:: Material for the task ::
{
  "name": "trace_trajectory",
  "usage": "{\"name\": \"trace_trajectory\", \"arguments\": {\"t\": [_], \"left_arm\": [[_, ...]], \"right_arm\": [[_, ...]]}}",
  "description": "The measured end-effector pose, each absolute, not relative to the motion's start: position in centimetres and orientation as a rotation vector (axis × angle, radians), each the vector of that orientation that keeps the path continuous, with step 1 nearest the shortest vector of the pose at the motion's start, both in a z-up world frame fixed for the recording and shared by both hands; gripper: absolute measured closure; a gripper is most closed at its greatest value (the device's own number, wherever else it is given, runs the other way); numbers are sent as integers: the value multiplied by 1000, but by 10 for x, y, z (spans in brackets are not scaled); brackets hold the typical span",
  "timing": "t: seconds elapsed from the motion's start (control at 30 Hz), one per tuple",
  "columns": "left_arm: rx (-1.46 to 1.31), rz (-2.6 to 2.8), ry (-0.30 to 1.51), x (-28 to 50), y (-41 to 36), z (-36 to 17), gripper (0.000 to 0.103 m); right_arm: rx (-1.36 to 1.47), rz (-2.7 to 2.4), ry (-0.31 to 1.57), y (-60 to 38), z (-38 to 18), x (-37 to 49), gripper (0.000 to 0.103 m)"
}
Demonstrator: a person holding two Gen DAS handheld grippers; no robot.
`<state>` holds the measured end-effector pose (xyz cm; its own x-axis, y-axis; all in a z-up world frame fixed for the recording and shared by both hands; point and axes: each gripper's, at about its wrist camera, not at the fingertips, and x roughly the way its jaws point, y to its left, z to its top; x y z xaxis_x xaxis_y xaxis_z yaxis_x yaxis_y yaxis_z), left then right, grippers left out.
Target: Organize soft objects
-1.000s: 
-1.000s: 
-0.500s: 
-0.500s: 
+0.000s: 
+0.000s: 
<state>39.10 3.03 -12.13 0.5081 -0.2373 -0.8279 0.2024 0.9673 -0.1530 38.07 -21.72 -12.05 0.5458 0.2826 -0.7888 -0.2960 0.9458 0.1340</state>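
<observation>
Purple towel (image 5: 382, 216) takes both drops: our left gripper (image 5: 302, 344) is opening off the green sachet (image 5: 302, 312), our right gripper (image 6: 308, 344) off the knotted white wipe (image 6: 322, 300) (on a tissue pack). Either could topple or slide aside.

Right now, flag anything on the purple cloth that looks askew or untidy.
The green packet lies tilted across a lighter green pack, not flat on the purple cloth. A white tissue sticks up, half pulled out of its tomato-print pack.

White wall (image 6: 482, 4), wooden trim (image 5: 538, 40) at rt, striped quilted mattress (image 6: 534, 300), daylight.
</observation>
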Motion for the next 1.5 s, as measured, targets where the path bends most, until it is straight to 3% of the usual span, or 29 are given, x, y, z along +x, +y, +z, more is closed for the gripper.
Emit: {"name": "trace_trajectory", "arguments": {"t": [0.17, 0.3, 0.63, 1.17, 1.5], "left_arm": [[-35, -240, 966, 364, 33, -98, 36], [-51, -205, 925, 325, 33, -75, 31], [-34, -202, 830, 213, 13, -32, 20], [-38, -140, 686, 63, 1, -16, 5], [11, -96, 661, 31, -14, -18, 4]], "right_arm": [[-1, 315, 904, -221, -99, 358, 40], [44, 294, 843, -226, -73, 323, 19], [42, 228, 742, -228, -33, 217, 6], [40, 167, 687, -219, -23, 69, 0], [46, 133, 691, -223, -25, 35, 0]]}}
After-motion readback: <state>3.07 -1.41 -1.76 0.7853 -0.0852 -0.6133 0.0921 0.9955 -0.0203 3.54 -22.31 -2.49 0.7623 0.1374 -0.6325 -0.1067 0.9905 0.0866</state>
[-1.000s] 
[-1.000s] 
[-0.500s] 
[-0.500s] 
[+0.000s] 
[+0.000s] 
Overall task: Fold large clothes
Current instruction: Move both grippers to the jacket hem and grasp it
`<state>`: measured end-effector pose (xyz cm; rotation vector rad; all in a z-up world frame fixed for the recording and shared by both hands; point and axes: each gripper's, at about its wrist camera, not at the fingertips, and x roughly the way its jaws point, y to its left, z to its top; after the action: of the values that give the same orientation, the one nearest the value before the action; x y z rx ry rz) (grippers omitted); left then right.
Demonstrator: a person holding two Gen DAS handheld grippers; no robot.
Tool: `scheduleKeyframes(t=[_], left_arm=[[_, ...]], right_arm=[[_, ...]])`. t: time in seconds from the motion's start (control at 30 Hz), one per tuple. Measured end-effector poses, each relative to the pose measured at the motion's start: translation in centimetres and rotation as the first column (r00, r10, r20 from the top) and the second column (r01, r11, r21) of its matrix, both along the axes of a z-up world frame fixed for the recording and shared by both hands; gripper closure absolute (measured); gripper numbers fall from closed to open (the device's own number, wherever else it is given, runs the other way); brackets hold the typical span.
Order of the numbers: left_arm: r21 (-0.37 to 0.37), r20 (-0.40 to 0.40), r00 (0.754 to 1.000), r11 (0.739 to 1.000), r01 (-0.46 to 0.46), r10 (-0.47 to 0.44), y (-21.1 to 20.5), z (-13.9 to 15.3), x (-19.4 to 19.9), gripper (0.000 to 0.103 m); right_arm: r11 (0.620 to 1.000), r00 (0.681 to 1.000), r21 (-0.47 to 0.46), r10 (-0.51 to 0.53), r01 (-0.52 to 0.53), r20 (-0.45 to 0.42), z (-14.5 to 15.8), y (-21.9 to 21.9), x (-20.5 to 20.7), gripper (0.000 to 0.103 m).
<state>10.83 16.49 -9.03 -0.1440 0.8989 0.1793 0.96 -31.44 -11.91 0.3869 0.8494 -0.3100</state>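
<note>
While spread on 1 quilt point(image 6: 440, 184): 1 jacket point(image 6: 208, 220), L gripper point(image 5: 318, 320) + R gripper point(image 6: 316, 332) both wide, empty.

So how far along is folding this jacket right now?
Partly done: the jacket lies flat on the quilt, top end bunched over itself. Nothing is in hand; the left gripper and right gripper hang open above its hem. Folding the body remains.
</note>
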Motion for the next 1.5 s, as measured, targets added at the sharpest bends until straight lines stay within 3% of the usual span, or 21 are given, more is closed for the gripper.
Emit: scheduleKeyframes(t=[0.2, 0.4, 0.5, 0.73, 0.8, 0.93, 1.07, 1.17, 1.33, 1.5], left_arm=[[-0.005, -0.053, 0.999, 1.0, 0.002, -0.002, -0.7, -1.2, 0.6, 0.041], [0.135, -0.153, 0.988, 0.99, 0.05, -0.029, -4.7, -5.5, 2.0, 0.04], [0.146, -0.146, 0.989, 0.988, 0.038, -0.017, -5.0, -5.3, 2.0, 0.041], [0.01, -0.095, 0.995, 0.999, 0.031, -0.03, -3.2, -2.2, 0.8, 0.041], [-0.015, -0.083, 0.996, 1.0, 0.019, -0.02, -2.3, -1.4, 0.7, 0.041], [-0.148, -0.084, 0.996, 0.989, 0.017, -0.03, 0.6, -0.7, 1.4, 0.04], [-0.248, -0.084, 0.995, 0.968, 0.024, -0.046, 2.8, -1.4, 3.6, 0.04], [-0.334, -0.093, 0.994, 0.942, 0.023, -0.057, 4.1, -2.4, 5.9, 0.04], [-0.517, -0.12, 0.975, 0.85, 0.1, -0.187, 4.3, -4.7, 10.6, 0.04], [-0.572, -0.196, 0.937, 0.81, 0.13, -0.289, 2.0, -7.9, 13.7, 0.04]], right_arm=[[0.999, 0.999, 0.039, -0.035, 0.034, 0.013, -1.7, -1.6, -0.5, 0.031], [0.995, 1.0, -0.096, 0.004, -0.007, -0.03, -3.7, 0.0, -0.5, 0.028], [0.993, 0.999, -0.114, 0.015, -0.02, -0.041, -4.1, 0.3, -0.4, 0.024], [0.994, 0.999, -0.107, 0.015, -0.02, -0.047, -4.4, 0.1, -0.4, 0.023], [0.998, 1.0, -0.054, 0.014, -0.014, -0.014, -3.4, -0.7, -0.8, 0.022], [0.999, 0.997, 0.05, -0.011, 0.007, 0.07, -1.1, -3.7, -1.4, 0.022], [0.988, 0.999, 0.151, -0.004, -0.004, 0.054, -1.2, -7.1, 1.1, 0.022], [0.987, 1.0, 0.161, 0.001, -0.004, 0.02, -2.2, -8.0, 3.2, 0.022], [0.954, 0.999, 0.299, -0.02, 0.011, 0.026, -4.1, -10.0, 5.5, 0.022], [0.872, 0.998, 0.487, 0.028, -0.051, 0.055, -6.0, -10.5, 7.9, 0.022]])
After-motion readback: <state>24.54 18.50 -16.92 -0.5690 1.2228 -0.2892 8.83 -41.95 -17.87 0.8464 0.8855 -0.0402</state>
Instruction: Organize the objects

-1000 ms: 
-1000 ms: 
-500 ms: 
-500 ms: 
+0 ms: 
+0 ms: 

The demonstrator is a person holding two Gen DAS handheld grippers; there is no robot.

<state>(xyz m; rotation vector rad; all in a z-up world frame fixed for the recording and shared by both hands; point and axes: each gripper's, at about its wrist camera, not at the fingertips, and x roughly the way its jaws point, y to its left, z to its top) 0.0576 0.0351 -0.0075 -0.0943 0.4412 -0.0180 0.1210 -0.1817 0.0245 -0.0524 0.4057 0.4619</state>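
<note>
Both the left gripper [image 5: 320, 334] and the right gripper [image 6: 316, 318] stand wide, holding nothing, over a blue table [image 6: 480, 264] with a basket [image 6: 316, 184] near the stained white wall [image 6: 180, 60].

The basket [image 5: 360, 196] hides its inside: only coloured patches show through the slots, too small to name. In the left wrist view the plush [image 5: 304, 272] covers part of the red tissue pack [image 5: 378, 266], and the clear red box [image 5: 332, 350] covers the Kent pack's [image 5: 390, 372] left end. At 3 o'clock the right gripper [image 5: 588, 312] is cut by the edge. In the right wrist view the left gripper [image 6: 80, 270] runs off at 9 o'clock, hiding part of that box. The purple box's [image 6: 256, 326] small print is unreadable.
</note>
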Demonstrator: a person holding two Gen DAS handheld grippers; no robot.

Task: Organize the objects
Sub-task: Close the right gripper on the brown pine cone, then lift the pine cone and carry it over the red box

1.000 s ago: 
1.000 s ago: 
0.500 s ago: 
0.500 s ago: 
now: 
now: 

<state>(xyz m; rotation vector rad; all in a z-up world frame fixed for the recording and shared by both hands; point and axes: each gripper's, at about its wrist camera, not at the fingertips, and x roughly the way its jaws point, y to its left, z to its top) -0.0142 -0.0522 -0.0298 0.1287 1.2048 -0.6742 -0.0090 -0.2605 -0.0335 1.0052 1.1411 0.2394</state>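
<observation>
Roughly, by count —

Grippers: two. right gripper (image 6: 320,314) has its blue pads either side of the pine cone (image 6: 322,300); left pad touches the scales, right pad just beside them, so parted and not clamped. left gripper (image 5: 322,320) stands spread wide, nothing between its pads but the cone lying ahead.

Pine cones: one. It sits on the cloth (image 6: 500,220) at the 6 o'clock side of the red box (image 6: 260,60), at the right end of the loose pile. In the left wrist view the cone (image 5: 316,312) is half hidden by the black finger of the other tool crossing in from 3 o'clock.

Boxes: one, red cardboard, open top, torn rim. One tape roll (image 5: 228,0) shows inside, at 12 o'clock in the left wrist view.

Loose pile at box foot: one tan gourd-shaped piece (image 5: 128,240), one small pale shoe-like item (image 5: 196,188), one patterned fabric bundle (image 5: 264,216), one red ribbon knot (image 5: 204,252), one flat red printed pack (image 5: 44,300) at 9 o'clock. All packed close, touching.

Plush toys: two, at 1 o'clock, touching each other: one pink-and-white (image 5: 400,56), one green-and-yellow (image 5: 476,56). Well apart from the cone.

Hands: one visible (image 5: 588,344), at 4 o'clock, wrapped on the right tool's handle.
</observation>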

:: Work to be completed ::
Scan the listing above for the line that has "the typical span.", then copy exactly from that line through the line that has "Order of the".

:: Written response ::
Tool: `scheduleKeyframes(t=[_], left_arm=[[_, ...]], right_arm=[[_, ...]])`. t: time in seconds from the motion's start (control at 30 Hz), one per tuple. Measured end-effector poses, each relative to the pose measured at the motion's start: translation in centimetres and rotation as the first column (r00, r10, r20 from the top) and the second column (r01, r11, r21) of its matrix, both along the axes of a z-up world frame fixed for the recording and shared by both hands; gripper closure absolute (measured); gripper numbers fall from closed to open (the device's own number, wherever else it is given, runs the other way); brackets hold the typical span.
Order of the numbers: left_arm: r21 (-0.37 to 0.37), r20 (-0.40 to 0.40), r00 (0.754 to 1.000), r11 (0.739 to 1.000), r01 (-0.46 to 0.46), r10 (-0.47 to 0.44), y (-21.1 to 20.5), z (-13.9 to 15.3), x (-19.4 to 19.9), gripper (0.000 to 0.103 m); right_arm: r11 (0.620 to 1.000), r00 (0.681 to 1.000), r21 (-0.47 to 0.46), r10 (-0.51 to 0.53), r01 (-0.52 to 0.53), r20 (-0.45 to 0.42), z (-14.5 to 15.8), y (-21.9 to 21.9), x (-20.5 to 20.7), gripper (0.000 to 0.103 m).

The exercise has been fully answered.